● Requirement
The entries below contain a stretch that opens with the line containing "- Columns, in" and closes with the line containing "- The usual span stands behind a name"; set down that stretch exactly, both ends included, and nothing else.

● Records for the exercise

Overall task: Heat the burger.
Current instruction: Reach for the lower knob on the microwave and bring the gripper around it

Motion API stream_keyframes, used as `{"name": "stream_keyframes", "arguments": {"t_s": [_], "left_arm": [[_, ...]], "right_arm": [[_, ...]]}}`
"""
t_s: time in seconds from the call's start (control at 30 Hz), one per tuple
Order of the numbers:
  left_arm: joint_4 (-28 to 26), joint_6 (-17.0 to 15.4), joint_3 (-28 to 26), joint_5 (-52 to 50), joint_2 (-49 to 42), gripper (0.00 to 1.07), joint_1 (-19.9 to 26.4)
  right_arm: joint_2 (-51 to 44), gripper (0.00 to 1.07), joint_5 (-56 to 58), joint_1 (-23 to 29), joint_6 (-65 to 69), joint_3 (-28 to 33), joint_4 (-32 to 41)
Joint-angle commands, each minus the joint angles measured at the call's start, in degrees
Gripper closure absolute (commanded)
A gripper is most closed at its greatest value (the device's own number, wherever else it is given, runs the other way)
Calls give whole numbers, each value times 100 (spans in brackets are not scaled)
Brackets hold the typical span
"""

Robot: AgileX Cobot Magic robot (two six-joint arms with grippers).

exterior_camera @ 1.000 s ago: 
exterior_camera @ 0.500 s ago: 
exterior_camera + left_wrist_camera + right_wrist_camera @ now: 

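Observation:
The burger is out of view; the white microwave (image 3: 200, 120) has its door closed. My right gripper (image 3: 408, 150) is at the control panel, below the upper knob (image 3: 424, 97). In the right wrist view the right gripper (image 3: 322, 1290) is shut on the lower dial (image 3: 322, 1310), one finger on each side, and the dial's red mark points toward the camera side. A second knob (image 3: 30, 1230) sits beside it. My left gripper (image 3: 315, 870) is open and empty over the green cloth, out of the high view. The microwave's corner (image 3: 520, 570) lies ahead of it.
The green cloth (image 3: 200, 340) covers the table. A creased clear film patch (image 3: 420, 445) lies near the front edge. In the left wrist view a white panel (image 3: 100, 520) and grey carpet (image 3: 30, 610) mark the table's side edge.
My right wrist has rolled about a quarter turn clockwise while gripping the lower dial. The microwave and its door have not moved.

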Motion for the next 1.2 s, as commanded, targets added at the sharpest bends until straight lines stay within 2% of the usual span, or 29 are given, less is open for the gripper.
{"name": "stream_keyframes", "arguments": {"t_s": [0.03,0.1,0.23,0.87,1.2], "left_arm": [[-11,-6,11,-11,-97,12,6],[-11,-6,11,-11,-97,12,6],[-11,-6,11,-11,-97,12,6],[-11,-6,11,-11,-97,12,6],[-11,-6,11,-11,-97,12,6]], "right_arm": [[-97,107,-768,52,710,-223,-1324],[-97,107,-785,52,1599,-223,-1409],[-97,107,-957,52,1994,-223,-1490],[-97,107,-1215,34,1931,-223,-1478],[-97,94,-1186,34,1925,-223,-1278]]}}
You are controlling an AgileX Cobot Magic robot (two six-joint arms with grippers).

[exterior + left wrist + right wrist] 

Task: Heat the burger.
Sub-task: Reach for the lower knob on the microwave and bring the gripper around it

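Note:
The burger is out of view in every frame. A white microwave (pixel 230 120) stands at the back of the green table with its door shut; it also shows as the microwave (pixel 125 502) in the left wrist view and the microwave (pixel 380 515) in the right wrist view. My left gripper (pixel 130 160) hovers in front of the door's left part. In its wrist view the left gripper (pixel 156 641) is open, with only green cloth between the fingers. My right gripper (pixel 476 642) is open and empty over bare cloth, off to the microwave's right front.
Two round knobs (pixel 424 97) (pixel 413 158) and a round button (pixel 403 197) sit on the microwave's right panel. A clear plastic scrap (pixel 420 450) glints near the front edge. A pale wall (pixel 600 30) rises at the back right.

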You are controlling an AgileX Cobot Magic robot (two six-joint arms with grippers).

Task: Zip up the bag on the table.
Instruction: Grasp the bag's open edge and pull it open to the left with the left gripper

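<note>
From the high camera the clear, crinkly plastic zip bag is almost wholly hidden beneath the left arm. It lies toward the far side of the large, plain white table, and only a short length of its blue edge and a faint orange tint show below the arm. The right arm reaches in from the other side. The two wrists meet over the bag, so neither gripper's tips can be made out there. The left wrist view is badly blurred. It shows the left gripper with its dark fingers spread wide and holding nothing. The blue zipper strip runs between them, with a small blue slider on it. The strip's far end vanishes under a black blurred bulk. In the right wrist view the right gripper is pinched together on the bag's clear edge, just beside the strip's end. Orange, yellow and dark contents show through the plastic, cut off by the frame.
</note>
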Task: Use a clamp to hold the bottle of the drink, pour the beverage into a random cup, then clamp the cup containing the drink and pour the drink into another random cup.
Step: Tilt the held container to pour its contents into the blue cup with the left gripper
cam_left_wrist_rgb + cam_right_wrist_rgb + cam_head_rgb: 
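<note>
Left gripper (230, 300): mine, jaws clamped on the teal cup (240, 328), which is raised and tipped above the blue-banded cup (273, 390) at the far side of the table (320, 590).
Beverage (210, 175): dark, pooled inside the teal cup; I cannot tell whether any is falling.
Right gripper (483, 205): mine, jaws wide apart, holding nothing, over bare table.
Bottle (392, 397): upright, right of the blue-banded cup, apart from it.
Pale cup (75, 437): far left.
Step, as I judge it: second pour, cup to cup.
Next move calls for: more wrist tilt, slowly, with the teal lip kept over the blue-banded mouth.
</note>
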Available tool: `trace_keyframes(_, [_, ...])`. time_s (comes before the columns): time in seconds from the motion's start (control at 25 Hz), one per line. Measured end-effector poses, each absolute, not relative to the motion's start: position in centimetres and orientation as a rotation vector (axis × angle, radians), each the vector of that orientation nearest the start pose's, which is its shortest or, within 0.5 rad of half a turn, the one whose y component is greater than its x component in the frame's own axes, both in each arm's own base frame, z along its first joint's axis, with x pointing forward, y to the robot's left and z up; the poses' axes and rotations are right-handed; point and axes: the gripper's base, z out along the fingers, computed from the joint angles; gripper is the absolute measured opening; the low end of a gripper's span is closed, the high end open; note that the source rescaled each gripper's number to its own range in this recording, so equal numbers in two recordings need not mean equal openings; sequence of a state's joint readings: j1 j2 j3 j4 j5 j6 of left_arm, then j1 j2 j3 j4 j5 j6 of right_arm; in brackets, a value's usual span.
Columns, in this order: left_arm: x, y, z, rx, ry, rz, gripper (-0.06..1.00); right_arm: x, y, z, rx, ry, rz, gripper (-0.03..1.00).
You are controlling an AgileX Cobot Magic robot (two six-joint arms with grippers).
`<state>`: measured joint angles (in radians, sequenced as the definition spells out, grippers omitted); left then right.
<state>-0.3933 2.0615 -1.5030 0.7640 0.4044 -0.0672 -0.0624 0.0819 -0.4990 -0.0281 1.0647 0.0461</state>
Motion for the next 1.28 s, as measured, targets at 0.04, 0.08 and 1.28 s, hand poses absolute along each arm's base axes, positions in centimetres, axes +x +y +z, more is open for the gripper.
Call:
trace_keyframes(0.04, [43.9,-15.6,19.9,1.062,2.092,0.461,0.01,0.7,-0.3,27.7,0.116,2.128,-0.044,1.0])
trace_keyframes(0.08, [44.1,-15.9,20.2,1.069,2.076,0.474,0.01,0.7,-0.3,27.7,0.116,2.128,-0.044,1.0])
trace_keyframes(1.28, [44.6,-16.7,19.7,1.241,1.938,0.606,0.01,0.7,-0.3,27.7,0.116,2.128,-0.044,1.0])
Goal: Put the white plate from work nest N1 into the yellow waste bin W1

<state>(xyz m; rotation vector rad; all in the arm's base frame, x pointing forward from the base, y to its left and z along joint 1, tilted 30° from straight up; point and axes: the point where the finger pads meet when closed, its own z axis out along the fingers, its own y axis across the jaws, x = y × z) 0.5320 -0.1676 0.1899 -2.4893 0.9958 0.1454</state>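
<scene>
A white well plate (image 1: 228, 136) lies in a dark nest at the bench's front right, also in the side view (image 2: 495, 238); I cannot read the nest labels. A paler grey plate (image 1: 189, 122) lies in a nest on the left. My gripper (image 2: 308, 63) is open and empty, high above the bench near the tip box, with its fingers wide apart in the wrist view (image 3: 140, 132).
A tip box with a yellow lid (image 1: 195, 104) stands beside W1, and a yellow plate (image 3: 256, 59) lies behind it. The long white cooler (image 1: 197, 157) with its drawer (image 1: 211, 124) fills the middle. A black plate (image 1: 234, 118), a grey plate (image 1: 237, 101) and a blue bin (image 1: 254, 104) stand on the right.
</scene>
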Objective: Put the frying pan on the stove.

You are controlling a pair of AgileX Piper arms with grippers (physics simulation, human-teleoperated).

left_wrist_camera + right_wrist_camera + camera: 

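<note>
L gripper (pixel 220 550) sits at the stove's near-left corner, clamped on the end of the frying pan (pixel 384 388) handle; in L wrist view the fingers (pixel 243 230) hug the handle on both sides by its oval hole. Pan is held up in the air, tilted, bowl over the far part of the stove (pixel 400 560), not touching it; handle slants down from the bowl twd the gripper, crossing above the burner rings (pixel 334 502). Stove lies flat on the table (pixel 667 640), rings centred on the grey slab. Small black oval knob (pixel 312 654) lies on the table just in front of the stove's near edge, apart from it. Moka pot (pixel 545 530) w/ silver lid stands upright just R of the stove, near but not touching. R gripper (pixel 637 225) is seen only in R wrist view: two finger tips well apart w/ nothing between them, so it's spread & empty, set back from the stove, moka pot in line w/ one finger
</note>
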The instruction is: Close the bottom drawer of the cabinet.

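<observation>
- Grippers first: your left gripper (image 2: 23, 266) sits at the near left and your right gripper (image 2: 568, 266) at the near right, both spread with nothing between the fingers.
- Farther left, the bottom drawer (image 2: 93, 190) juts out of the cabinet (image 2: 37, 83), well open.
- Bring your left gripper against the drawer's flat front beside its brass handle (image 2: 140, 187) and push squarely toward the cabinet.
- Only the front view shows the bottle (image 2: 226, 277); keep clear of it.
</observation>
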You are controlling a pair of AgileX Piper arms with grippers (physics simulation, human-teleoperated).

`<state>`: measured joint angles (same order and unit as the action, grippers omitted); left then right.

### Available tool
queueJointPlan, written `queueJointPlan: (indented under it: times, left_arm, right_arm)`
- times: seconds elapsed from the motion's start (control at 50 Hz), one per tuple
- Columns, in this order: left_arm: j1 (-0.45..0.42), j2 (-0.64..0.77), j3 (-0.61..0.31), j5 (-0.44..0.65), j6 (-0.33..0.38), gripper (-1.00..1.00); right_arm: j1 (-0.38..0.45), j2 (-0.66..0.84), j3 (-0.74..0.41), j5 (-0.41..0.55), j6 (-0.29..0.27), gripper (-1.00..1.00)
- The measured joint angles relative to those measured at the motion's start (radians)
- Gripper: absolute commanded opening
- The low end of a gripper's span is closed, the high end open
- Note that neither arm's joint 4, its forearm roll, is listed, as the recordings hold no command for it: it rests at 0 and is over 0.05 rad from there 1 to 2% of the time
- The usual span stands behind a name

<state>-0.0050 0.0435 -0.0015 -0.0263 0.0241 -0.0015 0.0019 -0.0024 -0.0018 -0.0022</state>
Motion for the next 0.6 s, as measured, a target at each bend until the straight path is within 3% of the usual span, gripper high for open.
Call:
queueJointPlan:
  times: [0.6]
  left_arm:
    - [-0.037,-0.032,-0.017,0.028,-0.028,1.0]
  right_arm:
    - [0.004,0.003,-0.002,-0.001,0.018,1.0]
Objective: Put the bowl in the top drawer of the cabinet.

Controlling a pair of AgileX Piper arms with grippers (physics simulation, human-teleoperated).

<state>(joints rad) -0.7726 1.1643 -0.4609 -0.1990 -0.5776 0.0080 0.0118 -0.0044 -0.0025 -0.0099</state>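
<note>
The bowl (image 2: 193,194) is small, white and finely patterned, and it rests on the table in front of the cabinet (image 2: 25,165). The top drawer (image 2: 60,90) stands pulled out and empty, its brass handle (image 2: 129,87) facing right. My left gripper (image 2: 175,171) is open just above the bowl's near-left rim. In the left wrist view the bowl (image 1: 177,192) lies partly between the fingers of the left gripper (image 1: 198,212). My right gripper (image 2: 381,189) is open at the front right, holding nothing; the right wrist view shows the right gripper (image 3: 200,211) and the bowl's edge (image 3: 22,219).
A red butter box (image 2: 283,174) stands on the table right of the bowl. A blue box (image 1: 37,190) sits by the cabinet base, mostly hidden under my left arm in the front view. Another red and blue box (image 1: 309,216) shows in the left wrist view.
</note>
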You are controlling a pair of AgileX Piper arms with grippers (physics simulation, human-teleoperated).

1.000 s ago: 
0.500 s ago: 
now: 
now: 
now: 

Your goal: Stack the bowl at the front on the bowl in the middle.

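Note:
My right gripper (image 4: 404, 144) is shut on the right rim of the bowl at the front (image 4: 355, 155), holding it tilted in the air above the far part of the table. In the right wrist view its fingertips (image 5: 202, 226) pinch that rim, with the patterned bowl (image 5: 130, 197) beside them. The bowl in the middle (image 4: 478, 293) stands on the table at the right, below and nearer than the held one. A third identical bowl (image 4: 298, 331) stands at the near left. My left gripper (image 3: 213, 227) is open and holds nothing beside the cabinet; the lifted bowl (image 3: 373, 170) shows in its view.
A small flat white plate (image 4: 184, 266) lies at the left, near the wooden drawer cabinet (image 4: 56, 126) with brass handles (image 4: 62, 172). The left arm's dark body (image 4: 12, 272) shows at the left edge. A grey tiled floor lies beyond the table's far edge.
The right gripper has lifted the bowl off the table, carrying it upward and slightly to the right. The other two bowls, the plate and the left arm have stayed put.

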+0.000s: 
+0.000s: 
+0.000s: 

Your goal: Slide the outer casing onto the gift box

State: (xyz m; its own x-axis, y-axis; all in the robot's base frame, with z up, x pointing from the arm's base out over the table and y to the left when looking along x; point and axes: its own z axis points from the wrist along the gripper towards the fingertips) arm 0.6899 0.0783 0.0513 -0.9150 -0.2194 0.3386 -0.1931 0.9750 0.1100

● Task answer
- Columns, in this order: left_arm: j1 (-0.45..0.42), j2 (-0.64..0.77), j3 (-0.61..0.31), j5 (-0.44..0.65), j6 (-0.33..0.38), gripper (-1.00..1.00); right_arm: j1 (-0.38..0.45), j2 (-0.66..0.84), j3 (-0.74..0.41), j5 (-0.41..0.55), j6 (-0.29..0.27), gripper (-1.00..1.00)
- The measured joint angles relative to those measured at the motion's start (radians)
- Gripper: absolute commanded opening
- The low end of a gripper's span is closed, the high end open
- Note that neither arm's joint 4, its forearm roll, is listed, as the recordings hold no command for it: it rests at 0 and is over 0.05 rad from there 1 to 2% of the time
- The usual span stands behind a name

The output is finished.